__TO DO__: Of the entries below, return only those lines from the line with "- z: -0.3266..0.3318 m" to the line with "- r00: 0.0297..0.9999", exactly, both included.

__SOURCE MATERIAL__:
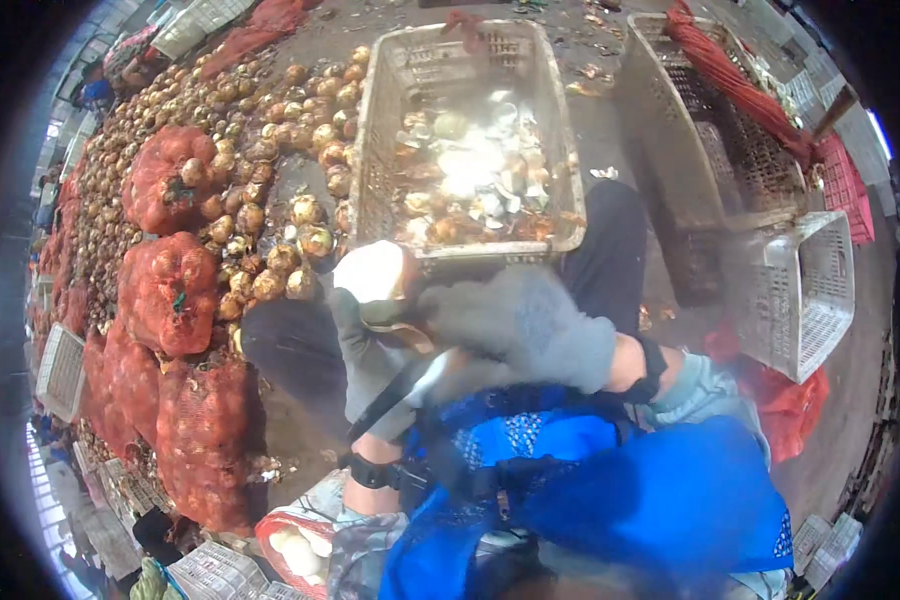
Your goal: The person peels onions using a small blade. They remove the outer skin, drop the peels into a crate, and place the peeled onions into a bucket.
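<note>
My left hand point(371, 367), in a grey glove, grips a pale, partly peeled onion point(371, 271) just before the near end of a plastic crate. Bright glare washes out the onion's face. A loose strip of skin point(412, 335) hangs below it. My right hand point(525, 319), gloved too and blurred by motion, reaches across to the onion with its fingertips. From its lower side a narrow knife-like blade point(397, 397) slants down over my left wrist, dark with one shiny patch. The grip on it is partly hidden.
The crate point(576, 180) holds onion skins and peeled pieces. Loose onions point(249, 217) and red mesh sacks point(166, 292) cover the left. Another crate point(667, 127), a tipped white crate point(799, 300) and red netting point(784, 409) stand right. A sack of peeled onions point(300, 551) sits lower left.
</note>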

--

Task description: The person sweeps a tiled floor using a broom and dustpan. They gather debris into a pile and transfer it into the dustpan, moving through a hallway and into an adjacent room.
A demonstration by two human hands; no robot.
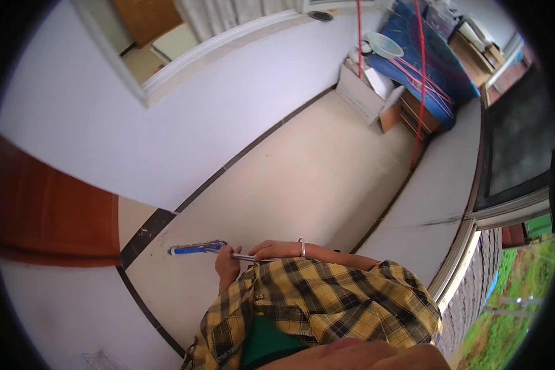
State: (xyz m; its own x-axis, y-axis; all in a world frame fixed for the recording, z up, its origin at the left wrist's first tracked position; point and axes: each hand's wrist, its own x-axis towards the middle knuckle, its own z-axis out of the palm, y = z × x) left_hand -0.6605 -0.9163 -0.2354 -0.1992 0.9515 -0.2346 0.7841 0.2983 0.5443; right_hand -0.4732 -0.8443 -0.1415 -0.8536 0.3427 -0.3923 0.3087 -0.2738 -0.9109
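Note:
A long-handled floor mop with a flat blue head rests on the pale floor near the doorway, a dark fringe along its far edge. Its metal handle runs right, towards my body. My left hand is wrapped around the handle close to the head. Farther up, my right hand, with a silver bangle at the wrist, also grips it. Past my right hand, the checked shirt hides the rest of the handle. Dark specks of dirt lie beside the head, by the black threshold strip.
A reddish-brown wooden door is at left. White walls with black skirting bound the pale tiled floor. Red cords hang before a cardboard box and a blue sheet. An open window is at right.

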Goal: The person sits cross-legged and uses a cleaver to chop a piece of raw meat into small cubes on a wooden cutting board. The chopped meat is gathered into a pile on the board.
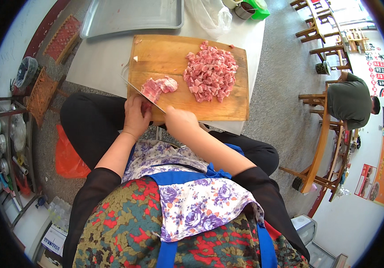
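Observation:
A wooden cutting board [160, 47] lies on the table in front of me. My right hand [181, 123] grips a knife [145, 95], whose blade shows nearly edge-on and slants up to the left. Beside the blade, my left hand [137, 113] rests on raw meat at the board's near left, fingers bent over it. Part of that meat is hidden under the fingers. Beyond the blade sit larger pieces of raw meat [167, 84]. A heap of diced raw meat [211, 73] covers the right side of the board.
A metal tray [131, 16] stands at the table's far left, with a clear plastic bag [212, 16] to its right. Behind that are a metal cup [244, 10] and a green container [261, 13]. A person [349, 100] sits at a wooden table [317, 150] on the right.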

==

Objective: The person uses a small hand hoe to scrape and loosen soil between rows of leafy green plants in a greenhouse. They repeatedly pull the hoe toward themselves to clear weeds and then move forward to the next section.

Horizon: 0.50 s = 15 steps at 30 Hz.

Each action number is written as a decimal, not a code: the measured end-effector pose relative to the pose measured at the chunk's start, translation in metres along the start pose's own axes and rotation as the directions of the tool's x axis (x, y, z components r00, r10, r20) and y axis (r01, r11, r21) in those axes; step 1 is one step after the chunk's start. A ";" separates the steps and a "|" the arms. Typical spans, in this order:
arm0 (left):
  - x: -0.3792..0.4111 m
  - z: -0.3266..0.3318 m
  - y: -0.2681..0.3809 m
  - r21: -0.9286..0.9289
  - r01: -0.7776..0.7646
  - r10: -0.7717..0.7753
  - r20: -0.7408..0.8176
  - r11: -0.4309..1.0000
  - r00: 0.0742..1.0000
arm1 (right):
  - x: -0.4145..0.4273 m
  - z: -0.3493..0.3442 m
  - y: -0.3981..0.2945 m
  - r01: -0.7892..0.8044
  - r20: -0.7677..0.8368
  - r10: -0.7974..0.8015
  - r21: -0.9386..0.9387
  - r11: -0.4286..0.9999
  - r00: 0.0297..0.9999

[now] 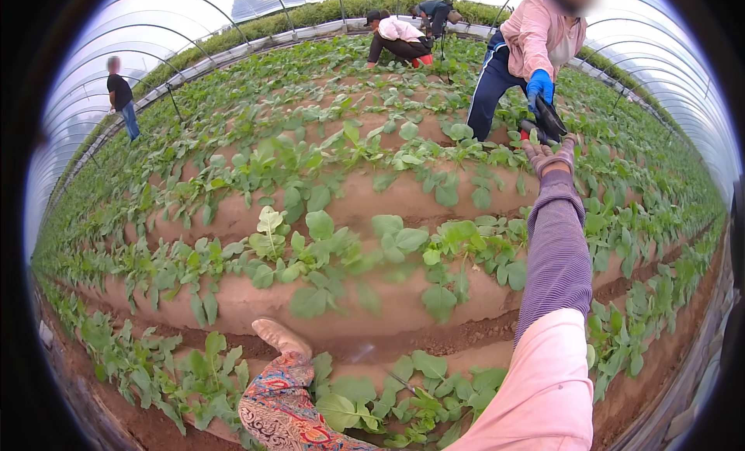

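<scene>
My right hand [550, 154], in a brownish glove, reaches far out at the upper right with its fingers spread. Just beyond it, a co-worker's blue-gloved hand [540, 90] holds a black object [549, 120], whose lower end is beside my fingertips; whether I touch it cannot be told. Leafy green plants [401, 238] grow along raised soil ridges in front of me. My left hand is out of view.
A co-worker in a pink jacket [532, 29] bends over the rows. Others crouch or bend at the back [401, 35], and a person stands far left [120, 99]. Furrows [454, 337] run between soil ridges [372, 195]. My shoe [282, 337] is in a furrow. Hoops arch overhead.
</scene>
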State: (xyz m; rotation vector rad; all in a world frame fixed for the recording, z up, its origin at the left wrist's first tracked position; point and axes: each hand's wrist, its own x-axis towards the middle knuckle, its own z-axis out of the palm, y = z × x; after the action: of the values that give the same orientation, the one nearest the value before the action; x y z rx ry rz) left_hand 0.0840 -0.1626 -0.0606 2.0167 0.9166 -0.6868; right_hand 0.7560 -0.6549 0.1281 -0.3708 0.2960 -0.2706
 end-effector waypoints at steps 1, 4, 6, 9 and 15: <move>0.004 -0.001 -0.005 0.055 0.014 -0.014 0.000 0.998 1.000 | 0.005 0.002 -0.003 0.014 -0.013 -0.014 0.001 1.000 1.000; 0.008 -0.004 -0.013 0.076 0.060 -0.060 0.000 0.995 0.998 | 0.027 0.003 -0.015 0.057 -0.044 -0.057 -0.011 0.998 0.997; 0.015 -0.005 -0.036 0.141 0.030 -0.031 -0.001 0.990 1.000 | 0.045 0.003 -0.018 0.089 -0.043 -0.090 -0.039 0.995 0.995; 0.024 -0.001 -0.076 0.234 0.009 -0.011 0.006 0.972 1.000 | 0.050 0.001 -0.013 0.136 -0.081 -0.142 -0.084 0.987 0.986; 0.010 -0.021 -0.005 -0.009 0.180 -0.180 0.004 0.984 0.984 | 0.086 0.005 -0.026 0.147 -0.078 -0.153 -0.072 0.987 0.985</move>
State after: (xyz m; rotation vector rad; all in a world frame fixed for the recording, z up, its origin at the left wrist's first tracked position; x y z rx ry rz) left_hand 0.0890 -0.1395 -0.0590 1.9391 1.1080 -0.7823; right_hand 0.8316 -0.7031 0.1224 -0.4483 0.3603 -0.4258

__ANSWER TO THIS PROBLEM__:
  - z: -0.3266..0.3318 m
  - y: -0.2681..0.3809 m
  - r21: -0.9286..0.9289
  - r01: -0.7776..0.7646
  - r10: -0.7717..0.7753
  - r20: -0.7408..0.8176
  - r11: -0.4309..1.0000
  - r00: 0.0742..1.0000
arm1 (right):
  - x: -0.4145..0.4273 m
  - z: -0.3493..0.3442 m
  - y: -0.3981..0.2945 m
  - r01: -0.7892..0.8044
  - r20: -0.7677..0.8368
  - r10: -0.7974..0.8015
  - r21: -0.9386..0.9387
  - r11: -0.4286..0.9999
  - r00: 0.0297..0.9999

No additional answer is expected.